Towards a Pan-European Standard
Existing crisis instruments, including the Risk-Preparedness Regulation and the 2022 emergency intervention measures, address acute short-term shortages and price spikes. Neither establishes a binding long-term capacity standard or a managed retirement pathway, which is why the structural problem persists beneath them. The Commission should establish an EU Strategic Balancing Capacity Framework. Unlike CISAF, which accelerates national approvals without coordinating outcomes, this framework would bind member states to a collective European standard.
The starting point is a binding minimum dispatchable capacity standard, meaning a guaranteed floor of electricity generation capacity that can respond instantly to demand, regardless of weather conditions. The standard would set a floor below which no member state’s balancing capacity may fall, calibrated through the European Network of Transmission System Operators for Electricity’s European Resource Adequacy Assessment (ENTSO-E’s ERAA) and enforced through ACER. ENTSO-E’s ERAA 2025 identifies Austria, Czechia, Slovakia, Hungary, the Netherlands, and Luxembourg as facing projected adequacy shortfalls. These are smaller, less interconnected markets with limited fiscal capacity to fund backup capacity, precisely the member states least equipped to address shortfalls alone. The Commission sets the minimum standard. Member states choose how to meet it. This mirrors how EU renewable energy targets already work, binding on the outcome, flexible on the means. The standard does not prevent member states from maintaining more backup than the minimum requires. It ensures no part of the interconnected EU grid falls below the point at which stress events become unmanageable.
The second element is a managed retirement gate for gas plants. No balancing capacity may be decommissioned until a verified replacement capacity of equivalent response speed is operational and confirmed through the ERAA. The ERAA is the EU’s independent annual assessment of whether each member state has sufficient electricity generation capacity to meet demand reliably under stress conditions. This does not permanently protect gas plants. It conditions their exit on evidence rather than market timing. ENTSO-E projects that 6 to 8 GW of balancing capacity faces decommissioning between 2028 and 2030 before replacements are in place. Without this gate, those plants exit before anything fills the gap they leave behind.

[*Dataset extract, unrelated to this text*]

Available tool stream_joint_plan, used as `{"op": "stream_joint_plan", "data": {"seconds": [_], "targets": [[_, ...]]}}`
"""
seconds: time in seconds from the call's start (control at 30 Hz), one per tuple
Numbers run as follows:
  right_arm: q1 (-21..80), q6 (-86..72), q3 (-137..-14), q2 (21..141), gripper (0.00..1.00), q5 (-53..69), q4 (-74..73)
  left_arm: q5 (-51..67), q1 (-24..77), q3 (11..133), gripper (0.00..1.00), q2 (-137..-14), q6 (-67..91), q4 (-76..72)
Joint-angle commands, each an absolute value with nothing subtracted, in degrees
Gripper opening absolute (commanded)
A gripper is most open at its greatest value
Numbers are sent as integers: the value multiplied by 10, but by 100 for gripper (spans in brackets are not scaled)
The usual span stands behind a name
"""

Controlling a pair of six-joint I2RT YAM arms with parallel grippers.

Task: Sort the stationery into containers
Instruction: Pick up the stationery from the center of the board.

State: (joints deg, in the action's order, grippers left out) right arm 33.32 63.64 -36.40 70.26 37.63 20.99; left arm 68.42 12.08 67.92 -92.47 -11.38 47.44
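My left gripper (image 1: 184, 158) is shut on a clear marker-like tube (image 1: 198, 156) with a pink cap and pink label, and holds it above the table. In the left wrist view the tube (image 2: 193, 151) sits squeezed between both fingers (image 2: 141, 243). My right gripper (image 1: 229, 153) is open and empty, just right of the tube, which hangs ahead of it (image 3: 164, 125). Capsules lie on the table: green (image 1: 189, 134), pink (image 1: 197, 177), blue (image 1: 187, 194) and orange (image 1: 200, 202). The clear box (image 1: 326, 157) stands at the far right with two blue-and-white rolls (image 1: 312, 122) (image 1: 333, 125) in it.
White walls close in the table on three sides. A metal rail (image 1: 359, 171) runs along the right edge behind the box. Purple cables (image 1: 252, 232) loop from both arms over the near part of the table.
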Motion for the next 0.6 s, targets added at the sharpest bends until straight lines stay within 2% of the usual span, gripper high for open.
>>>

The third is a coordinated cross-border procurement mechanism. In March 2026, ACER received ENTSO-E’s proposal to integrate capacity mechanism parameters into the ERAA 2026 framework. That is progress in planning coordination. But the Commission must go further by setting a joint procurement target through the EU Electricity Regulation, while leaving member states free to choose how they meet it. This would convert the coordination savings already identified by ACER into an actual reduction in costs for consumers and industries across the internal market. Planning coordination alone, without a binding target and managed retirement pathway, stops short of a European solution.
“This is not a permanent entrenchment of gas dependency. It is a mechanism for managing its exit on Europe’s terms.”
The Commission has the legal basis to act through the EU Electricity Regulation and the state aid framework. What is missing is the political will to bind member states to collective outcomes. The proposed framework includes a built-in sunset condition: the obligation dissolves once each member state’s ERAA assessment confirms that clean backup capacity not dependent on imported fuel covers its adequacy needs. This is not a permanent entrenchment of gas dependency. It is a mechanism for managing its exit on Europe’s terms.
Every dunkelflaute between now and then will test a grid that is becoming less buffered, not more. The next stress event will not wait.